Efficient Rational Resampling with lazy semantics - haskell

To change the sampling rate of a signal, one needs to upsample , filter, then downsample. Doing this naively means inserting zeros into the input signal, correlating with a filter's impulse response, then discarding all but every nth sample of the convolution.
The problem with the naive approach is that there is a lot of useless computation. When convolving with the filter, most of the filter taps are multiplied by zero, and computing the value of samples that will be discarded in the downsampling phase is useless. That's why efficient rational resampling uses polyphase filter banks, where only the computations that are needed are performed.
I wonder if it would be possible to use lazy computation to avoid the useless multiplications, while also avoiding explicitely constructing the polyphase filter banks. My ideal solution would be something that resembled the naive approach (upsample, then correlate, then downsample), but did the same computations as the explicit polyphase filter approach.
The downsampling is easy, since values that aren't needed won't be calculated. But I can't figure out how to avoid the multiplications-by-zero in the correlation part. The best I've come up with is to use the Maybe type and upsample with Nothings (instead of zeros):
upsample n xs = upsample2' n xs 0
where upsample' _ [] _ = []
upsample' _ (x:_) 0 = Just x : upsample' n xs n
upsample' n xs counter = Nothing : upsample' n xs (counter - 1)
correlate xs ys = sum $ catMaybes $ zipWith (fmap . (*)) xs ys
firFilter taps signal = map (correlate taps) (tails signal)
downsample _ [] = []
downsample n (x:xs) = x : downsample n (drop (n-1) xs)
upfirdn up down taps = (downsample down).(fir_filter taps).(upsample up)
The upfirdn function indeed is just the straightforward approach, and laziness in the downsampling avoids computation, but I think the processor still needs to check if values are Nothing in the correlation step.
Is there a way to use laziness to get the same computational savings as the polyphase filter approach? If not, is there a fundamental reason it can't be done?

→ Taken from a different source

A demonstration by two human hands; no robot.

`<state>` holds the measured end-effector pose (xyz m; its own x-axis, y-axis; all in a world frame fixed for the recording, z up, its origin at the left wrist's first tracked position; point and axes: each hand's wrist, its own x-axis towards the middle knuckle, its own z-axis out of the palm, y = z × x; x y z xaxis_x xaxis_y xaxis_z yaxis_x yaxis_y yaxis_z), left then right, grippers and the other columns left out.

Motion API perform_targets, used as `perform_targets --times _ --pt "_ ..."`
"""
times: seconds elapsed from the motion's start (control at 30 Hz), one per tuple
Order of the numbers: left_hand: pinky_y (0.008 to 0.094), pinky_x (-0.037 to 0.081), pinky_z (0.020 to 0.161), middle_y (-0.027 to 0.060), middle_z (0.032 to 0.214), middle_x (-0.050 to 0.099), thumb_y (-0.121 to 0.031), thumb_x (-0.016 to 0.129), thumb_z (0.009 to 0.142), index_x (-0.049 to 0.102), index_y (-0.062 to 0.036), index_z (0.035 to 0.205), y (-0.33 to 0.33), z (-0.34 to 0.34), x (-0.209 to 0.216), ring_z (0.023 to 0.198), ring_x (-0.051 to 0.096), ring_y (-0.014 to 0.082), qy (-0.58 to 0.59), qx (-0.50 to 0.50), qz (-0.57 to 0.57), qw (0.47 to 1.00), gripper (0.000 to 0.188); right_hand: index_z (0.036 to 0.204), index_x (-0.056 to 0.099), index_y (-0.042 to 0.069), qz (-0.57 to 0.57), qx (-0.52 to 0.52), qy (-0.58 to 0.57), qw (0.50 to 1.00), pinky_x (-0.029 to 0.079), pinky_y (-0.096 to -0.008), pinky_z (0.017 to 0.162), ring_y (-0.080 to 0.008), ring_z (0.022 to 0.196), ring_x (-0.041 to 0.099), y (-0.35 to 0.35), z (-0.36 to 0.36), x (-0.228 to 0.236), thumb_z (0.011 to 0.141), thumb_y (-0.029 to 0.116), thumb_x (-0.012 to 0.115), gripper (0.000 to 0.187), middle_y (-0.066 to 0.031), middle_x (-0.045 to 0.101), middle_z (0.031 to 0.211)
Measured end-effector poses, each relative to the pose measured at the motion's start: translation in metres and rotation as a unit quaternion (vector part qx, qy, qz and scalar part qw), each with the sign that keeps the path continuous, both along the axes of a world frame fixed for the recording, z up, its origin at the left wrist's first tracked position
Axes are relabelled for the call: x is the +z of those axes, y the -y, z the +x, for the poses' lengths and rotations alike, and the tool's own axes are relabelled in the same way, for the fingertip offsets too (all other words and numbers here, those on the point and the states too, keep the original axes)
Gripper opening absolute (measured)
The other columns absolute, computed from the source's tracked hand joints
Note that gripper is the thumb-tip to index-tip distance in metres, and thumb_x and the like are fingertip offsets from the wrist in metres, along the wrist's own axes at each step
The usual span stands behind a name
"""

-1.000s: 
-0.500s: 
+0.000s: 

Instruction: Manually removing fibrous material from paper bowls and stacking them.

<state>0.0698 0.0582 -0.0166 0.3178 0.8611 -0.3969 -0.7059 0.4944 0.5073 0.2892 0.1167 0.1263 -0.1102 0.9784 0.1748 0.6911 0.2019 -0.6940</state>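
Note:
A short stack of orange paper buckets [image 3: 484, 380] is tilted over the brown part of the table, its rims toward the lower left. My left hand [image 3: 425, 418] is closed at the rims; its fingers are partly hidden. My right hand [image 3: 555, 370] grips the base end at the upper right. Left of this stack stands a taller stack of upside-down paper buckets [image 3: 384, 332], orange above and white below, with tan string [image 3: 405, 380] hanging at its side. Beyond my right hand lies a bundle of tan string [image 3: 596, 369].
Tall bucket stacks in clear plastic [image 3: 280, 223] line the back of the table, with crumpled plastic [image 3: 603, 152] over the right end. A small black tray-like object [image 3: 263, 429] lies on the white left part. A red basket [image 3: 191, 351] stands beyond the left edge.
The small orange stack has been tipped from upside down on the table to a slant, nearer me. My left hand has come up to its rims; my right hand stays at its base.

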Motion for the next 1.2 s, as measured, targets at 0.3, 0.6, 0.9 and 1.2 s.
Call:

I don't think laziness is helpful for this kind of problem for two reasons:
In Haskell, laziness is achieved by building unevaluated thunks in memory. This means laziness is not completely free: you still incur the cost of creating the thunk. This cost can be negligible if the evaluation of the thunk is expensive.
However, in your case, for every thunk you are saving yourself a multiplication and an addition, which is only a few CPU instructions. The cost of creating a thunk is probably of the same order of magnitude.
Laziness is helpful when you don't know a priori which elements will be used -- often because the choice depends on the input/environment in some complicated or unknown way, so you would rather defer the decision until later.
In your case, you know exactly which elements will be used: the elements must have indices divisible by n. Therefore, it's going to be more efficient to just iterate through [0, n, 2 * n, 3 * n, ...].
A naive way to add laziness would be to define a lazy multiply-add operation:
(+*) :: Num a => a -> (a, a) -> a
z +* (_, 0) = z
z +* (x, y) = z + x * y
The operation is biased so that if y is zero the calculation is skipped.
Now, when generating the mask via upsample, there is no need to use Maybe: just yield zero instead of Nothing. Then, to calculate the sum, simply use:
correlate xs ys = foldl' (+*) 0 (zip xs ys)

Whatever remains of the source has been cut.